### WORK TO COMPLETE:
Among the entries below, take the line with "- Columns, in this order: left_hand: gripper" and the line with "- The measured", and output them and every line between them exactly, with nothing else.

◇ ◇ ◇ ◇ ◇

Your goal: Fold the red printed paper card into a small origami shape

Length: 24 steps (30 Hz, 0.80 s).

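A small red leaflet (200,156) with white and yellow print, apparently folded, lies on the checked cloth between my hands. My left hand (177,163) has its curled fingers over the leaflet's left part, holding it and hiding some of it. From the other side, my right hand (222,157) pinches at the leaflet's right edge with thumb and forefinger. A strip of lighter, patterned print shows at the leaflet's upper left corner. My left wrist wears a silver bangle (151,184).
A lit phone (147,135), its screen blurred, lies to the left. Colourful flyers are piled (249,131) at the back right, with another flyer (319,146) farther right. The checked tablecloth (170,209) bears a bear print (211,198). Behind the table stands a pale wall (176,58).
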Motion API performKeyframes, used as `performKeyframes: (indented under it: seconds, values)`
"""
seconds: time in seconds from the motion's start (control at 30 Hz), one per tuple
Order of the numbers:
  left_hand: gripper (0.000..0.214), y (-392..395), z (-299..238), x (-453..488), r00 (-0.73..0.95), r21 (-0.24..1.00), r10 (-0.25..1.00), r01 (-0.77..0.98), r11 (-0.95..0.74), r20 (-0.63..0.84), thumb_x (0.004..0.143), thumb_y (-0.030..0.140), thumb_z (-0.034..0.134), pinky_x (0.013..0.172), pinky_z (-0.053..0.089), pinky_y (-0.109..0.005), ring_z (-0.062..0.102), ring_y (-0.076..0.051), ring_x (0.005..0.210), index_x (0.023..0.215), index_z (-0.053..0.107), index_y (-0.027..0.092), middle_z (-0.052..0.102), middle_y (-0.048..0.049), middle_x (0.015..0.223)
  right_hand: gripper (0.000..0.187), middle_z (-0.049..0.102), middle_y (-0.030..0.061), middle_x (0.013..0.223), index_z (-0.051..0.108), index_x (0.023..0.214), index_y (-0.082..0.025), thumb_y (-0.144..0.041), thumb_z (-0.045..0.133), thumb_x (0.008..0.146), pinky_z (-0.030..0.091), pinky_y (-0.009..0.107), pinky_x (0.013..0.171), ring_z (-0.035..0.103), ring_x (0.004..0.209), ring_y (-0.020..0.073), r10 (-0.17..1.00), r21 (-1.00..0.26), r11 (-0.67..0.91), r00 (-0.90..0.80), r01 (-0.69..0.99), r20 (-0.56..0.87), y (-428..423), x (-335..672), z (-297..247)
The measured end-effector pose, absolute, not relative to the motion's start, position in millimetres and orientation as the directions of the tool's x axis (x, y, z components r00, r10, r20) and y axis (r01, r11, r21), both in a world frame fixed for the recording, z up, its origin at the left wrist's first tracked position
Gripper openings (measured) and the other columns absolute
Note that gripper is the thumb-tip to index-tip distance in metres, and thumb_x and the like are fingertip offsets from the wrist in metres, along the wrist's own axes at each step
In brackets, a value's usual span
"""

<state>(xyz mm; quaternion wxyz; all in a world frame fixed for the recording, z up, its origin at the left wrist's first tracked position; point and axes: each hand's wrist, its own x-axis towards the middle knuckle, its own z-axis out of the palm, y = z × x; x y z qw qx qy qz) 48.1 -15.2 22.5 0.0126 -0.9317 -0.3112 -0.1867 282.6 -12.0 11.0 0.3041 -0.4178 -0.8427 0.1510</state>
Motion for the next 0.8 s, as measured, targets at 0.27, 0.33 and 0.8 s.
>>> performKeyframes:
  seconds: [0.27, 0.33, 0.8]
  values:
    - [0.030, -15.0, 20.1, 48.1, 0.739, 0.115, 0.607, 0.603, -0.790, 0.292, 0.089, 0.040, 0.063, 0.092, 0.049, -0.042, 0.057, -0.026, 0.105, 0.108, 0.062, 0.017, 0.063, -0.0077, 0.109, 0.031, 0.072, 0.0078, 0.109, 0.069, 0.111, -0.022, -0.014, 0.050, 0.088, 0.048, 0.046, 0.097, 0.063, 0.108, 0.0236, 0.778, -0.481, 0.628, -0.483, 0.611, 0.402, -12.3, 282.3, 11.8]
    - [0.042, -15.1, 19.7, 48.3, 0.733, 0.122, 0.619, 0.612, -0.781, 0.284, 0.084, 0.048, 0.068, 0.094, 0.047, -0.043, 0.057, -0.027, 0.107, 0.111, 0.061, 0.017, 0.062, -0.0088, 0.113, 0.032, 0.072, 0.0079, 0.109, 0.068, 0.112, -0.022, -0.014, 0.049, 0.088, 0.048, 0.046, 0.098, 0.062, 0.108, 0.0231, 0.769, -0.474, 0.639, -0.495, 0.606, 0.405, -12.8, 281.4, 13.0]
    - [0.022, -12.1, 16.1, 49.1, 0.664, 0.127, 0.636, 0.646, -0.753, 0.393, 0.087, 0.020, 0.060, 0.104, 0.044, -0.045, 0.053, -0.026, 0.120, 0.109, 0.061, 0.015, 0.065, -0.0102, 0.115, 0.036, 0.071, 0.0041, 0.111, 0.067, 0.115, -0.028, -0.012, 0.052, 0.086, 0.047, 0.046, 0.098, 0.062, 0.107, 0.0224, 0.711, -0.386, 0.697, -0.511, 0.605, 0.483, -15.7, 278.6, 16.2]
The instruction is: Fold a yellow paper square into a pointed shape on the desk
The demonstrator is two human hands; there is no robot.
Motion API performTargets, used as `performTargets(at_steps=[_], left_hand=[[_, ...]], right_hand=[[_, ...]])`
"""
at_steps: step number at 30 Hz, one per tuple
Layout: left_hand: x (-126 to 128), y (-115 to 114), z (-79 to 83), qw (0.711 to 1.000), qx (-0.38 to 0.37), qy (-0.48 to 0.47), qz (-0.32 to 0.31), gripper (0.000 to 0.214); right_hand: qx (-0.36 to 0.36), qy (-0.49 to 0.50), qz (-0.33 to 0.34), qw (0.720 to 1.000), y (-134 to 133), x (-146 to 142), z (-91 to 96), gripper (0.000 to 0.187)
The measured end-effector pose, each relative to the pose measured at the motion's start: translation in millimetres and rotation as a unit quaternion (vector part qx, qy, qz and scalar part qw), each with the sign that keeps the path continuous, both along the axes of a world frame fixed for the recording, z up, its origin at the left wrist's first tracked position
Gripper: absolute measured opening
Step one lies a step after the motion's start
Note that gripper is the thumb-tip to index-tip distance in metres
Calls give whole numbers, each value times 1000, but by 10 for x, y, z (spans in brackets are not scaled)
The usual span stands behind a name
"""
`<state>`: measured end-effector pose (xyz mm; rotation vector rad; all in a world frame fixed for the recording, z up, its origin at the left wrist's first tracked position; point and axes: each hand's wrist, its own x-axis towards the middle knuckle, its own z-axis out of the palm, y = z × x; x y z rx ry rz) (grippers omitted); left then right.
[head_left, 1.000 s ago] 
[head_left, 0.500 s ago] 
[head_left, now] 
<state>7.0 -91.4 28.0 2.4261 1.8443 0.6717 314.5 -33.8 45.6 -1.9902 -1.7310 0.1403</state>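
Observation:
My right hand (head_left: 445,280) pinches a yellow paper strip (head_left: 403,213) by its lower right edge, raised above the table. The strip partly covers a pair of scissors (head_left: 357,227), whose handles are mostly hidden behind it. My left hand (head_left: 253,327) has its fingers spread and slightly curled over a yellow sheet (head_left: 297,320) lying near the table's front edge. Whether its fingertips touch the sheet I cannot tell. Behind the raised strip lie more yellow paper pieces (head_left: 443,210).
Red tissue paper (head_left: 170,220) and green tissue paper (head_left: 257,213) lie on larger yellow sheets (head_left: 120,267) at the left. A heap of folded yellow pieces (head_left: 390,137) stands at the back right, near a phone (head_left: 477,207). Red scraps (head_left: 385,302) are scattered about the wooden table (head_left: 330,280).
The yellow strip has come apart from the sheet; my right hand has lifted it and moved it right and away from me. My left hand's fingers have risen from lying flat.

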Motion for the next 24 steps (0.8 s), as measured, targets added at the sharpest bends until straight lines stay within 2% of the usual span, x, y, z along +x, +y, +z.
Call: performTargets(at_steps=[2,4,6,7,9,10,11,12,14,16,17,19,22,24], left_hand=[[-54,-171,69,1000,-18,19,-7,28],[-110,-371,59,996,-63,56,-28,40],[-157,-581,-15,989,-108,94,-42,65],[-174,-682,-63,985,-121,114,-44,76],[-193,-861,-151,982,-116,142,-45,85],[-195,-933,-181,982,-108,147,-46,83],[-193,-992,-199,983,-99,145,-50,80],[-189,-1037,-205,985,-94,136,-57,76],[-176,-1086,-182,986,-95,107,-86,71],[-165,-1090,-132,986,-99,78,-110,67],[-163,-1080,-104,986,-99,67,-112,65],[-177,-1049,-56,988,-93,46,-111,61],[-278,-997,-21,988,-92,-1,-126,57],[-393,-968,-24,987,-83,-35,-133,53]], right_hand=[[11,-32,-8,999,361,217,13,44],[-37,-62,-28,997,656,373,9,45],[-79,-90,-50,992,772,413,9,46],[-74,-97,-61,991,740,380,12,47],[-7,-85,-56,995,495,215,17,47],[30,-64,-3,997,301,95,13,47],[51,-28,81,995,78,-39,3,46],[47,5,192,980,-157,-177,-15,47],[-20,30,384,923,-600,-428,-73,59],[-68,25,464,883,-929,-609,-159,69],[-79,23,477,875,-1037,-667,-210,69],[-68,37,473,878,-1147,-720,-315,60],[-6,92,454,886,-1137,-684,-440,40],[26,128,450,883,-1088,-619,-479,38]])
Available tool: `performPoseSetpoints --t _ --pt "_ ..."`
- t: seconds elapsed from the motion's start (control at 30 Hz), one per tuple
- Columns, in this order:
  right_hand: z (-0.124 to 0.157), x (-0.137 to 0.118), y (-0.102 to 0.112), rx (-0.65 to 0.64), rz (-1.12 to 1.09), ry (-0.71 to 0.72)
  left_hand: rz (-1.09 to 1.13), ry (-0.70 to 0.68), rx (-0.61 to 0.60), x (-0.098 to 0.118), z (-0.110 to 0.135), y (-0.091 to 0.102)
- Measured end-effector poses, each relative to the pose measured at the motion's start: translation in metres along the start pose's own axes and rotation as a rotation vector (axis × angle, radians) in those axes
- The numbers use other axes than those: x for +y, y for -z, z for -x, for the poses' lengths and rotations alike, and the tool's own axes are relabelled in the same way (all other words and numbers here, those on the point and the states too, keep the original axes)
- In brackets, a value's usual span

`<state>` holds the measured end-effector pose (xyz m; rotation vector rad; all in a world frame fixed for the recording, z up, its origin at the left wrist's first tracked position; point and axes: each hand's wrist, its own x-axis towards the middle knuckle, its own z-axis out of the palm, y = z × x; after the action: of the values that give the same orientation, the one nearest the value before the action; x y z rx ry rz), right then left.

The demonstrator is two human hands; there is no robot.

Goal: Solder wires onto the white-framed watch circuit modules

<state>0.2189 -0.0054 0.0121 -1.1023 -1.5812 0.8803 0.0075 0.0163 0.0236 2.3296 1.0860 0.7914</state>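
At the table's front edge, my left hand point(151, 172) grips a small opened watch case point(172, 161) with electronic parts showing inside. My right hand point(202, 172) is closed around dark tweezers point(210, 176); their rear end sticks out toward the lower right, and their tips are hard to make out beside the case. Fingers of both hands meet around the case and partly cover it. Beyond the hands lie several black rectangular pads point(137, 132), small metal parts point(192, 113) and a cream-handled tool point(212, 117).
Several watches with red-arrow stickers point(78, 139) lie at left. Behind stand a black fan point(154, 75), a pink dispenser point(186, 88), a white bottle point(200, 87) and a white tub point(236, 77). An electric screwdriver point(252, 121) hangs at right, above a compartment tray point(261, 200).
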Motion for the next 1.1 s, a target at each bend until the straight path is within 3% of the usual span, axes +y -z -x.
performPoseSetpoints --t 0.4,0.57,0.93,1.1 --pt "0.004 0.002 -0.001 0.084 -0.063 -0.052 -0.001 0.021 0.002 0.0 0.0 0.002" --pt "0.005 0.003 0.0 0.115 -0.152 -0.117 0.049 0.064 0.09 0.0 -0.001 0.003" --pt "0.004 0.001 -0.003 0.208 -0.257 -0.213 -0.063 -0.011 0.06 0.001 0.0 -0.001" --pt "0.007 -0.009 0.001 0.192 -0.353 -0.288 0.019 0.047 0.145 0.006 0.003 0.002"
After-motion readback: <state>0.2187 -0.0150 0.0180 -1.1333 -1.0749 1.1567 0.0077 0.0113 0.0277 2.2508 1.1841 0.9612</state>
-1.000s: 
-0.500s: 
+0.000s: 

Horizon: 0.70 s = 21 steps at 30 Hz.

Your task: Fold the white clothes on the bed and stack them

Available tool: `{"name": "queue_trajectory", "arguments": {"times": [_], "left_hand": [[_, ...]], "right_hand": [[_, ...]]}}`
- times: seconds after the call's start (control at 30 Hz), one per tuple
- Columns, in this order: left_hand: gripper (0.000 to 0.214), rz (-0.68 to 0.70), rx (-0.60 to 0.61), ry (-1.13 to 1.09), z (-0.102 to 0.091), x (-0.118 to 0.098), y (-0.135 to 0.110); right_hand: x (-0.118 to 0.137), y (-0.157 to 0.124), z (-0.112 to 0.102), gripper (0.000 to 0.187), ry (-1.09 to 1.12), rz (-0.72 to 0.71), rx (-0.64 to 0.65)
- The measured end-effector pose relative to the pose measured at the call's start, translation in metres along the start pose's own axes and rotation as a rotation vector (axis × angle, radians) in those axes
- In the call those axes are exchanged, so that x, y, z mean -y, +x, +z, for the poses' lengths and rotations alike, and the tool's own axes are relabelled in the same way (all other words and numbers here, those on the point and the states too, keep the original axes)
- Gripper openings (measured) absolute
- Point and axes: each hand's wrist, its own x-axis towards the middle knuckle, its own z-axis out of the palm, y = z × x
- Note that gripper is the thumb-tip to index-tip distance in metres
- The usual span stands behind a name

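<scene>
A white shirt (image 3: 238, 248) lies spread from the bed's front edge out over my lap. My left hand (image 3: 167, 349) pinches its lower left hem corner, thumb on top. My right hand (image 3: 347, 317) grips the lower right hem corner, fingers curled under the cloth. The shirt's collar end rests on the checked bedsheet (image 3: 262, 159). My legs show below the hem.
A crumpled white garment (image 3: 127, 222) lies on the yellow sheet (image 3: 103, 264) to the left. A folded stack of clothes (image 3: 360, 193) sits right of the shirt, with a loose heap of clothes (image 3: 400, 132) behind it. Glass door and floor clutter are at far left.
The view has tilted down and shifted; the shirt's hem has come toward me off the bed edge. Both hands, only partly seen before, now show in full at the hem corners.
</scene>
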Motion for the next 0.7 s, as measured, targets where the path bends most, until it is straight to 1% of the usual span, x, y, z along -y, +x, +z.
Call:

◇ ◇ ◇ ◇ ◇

### COMPLETED EXERCISE:
- Columns, in this order: left_hand: gripper (0.000 to 0.214), rz (-0.68 to 0.70), rx (-0.60 to 0.61), ry (-1.13 to 1.09), z (-0.102 to 0.091), x (-0.118 to 0.098), y (-0.135 to 0.110); right_hand: x (-0.118 to 0.137), y (-0.157 to 0.124), z (-0.112 to 0.102), gripper (0.000 to 0.187), ry (-1.09 to 1.12), rz (-0.72 to 0.71), rx (-0.64 to 0.65)
- The measured end-effector pose relative to the pose measured at the call's start, translation in metres along the start pose's own axes and rotation as a rotation vector (axis × angle, radians) in those axes

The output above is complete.